*BRIEF*:
Repeat every line of the data exactly; no picture belongs in the copy.

►

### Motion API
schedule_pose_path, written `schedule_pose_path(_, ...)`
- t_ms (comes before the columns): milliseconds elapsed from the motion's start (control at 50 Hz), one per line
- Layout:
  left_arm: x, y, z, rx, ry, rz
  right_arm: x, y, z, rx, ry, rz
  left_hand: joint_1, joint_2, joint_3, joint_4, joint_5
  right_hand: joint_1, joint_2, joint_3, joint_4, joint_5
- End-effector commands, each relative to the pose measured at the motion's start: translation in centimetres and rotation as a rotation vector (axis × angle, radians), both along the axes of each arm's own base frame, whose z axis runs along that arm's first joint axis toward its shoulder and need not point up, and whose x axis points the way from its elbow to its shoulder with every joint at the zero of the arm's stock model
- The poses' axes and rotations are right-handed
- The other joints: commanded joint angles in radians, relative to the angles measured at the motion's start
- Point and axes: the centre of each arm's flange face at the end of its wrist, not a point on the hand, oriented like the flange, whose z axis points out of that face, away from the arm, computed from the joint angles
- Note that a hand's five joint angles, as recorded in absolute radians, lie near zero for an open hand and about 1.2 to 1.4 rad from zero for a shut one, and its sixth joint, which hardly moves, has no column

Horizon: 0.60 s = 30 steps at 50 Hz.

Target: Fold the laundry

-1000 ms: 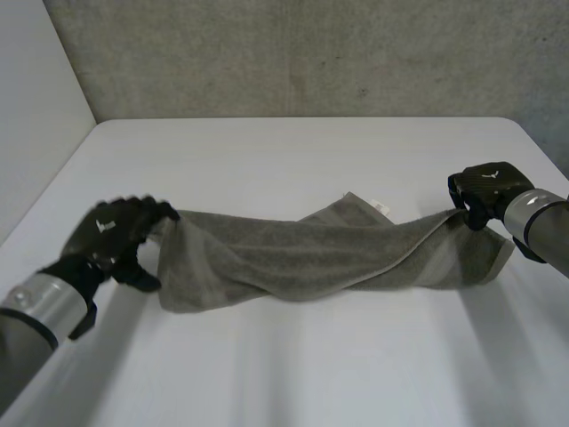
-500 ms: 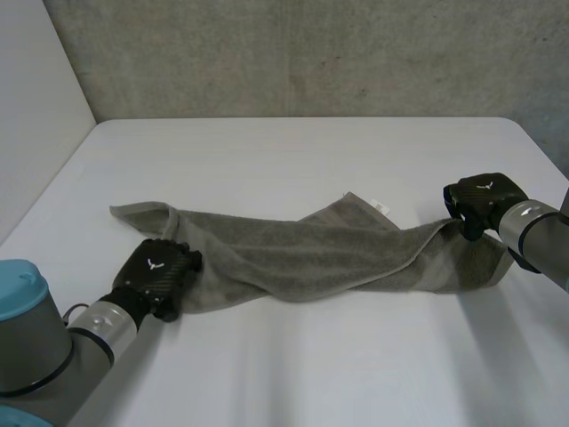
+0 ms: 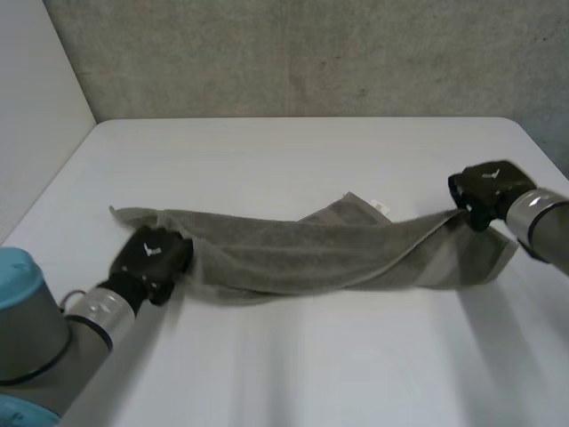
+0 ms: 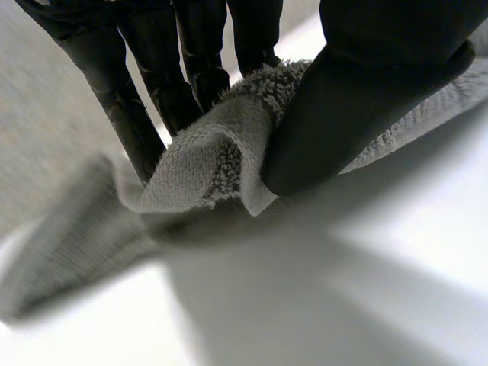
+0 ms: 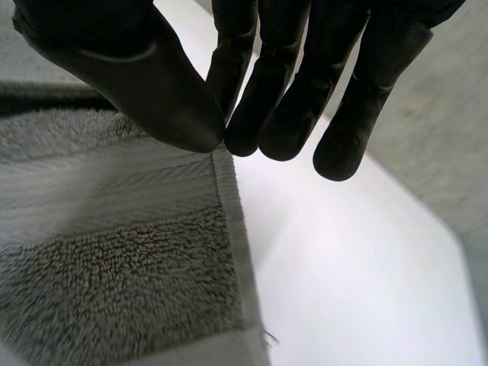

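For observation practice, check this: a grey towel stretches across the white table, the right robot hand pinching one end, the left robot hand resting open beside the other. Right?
No: the left robot hand pinches its end of the towel between thumb and fingers, as the left wrist view shows. The rest stands.

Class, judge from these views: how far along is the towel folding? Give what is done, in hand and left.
Done: the left hand pinches one end of the towel, and the right hand pinches its other edge. In hand: the towel is stretched between them, twisted, along the table. Remaining: untwisting and every neat fold.
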Motion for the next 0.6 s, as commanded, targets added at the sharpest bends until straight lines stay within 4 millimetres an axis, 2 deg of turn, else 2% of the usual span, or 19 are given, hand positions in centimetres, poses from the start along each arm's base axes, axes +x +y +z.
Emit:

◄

*RESULT OF THIS TASK*:
### Motion API
schedule_pose_path, written `schedule_pose_path(_, ...)`
- t_ms (comes before the columns): milliseconds elapsed from the motion's start (control at 50 Hz), one per line
- Layout:
  left_arm: x, y, z, rx, ry, rz
  right_arm: x, y, z, rx, ry, rz
  left_hand: joint_1, joint_2, joint_3, joint_4, joint_5
  right_hand: joint_1, joint_2, joint_3, joint_4, joint_5
- End-effector commands, each relative to the pose measured at the motion's start: translation in centimetres and rotation as a rotation vector (axis × angle, radians), both along the axes of each arm's own base frame, whose z axis runs along that arm's first joint axis toward its shoulder and need not point up, and whose x axis points the way from its elbow to its shoulder with every joint at the zero of the arm's stock model
- The poses' axes and rotations are right-handed
- The other joints: commanded joint angles in radians, relative to the angles measured at the motion's start
- Point and axes: the centre of each arm's flange face at the end of its wrist, not a point on the hand, oriented like the flange, whose z axis points out of that face, away from the arm, computed from the joint angles
- Note that a hand's five joint angles, as recorded in absolute radians, lie near zero for an open hand and about 1.2 to 1.4 rad from zero for a shut one, and its sixth joint, which hardly moves, has no column

Horizon: 0.60 s = 30 steps at 50 Hz.

Target: Fold the laundry

-1000 ms: 
-500 ms: 
+0 ms: 
+0 ms: 
+0 ms: 

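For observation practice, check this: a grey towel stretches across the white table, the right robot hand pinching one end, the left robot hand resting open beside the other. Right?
No: the left robot hand pinches its end of the towel between thumb and fingers, as the left wrist view shows. The rest stands.

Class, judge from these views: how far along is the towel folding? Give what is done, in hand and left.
Done: the left hand pinches one end of the towel, and the right hand pinches its other edge. In hand: the towel is stretched between them, twisted, along the table. Remaining: untwisting and every neat fold.
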Motion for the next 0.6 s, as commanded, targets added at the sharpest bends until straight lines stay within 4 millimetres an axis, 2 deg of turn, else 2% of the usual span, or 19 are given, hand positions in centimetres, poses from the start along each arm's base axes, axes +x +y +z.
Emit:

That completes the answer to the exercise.